Conductance oscillations in tunnel-coupled quantum dots in the quantum Hall regime
C. Livermore, D.S. Duncan, and R.M. Westervelt (Division of, Engineering & Applied Sciences, Department of Physics, Harvard University), K.D. Maranowski, A.C. Gossard (Materials Department, University of, California, Santa Barbara)

TL;DR
This study investigates conductance oscillations in tunnel-coupled quantum dots under strong magnetic fields, revealing a pattern of shifts and modulations linked to quantum Hall effects and charge variations.
Contribution
It demonstrates the observation of conductance oscillations and pattern repetition in coupled quantum dots in the quantum Hall regime, highlighting frequency locking effects.
Findings
Conductance peaks shift and modulate with magnetic field.
Pattern repeats over large magnetic field ranges.
Pattern repetition linked to frequency locking.
Abstract
We present measurements of transport through two tunnel-coupled quantum dots of different sizes connected in series in a strong, variable, perpendicular magnetic field.
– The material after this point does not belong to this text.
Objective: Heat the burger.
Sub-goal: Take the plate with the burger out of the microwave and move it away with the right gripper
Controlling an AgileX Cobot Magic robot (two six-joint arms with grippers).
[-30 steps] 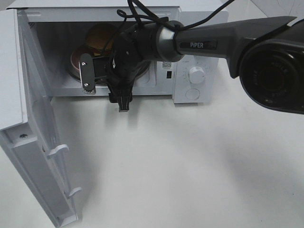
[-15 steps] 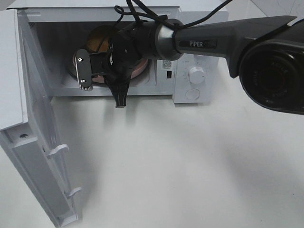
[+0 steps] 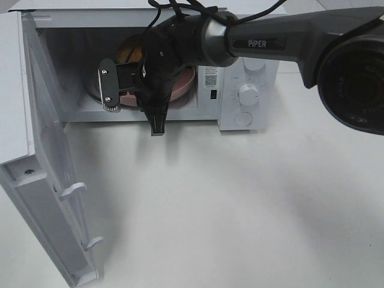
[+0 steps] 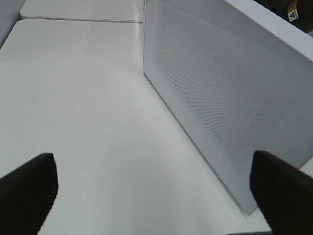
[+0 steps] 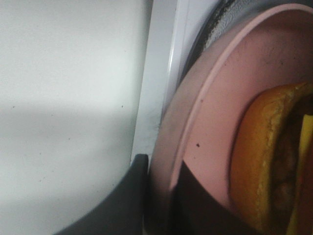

Double dot conductance was measured both as a function of magnetic field, which was varied across the filling factor nu = 4 quantum Hall plateau, and as a function of charge induced evenly on the two dots. The conductance peaks undergo position shifts and height modulations as the magnetic field is varied. These shifts and modulations form a pattern that repeats over large ranges of magnetic field and with the addition of double dot charge. The robust pattern repetition is consistent with a frequency locking effect.